» Your assignment
Start at the first line of the material below and retype each line through the one containing "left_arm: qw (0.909", exactly.

-------- Exercise data

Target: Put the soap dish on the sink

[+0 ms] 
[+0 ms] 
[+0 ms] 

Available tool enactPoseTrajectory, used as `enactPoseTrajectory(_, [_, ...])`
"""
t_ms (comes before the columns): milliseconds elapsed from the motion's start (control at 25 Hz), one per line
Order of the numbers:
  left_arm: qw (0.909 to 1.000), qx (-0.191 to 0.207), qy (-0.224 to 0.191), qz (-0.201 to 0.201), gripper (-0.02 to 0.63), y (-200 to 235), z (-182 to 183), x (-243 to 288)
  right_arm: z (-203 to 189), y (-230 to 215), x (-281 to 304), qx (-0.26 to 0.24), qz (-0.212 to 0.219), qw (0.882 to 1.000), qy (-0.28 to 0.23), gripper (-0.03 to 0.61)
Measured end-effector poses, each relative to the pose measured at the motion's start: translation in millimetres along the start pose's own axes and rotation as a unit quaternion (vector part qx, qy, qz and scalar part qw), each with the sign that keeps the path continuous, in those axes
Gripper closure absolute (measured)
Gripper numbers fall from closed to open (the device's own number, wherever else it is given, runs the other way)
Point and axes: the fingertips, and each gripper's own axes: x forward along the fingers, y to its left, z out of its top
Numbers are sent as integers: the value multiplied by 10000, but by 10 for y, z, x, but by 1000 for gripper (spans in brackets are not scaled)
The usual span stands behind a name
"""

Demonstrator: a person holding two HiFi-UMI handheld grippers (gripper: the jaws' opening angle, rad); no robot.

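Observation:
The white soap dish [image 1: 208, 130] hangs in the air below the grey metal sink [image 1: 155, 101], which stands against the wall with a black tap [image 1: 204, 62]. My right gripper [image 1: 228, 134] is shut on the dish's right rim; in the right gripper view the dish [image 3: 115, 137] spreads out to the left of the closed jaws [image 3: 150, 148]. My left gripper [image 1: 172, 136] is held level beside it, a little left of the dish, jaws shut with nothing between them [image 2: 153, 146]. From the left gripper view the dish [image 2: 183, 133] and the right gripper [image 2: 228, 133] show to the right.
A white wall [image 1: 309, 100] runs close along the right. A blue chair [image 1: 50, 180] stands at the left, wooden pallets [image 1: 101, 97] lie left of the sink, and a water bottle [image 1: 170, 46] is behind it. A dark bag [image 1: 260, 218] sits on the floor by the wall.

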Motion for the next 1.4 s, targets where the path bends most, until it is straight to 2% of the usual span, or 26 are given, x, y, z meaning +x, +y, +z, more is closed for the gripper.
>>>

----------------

» Solution to this exercise
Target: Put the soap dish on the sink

[+0 ms] 
[+0 ms] 
[+0 ms] 

Available tool enactPoseTrajectory, used as `enactPoseTrajectory(_, [_, ...])`
"""
t_ms (comes before the columns): milliseconds elapsed from the motion's start (control at 25 Hz), one per line
Order of the numbers:
  left_arm: qw (0.909 to 1.000), qx (-0.191 to 0.207), qy (-0.224 to 0.191), qz (-0.201 to 0.201), gripper (-0.02 to 0.63), y (-200 to 235), z (-182 to 183), x (-243 to 288)

This output requires no further additions.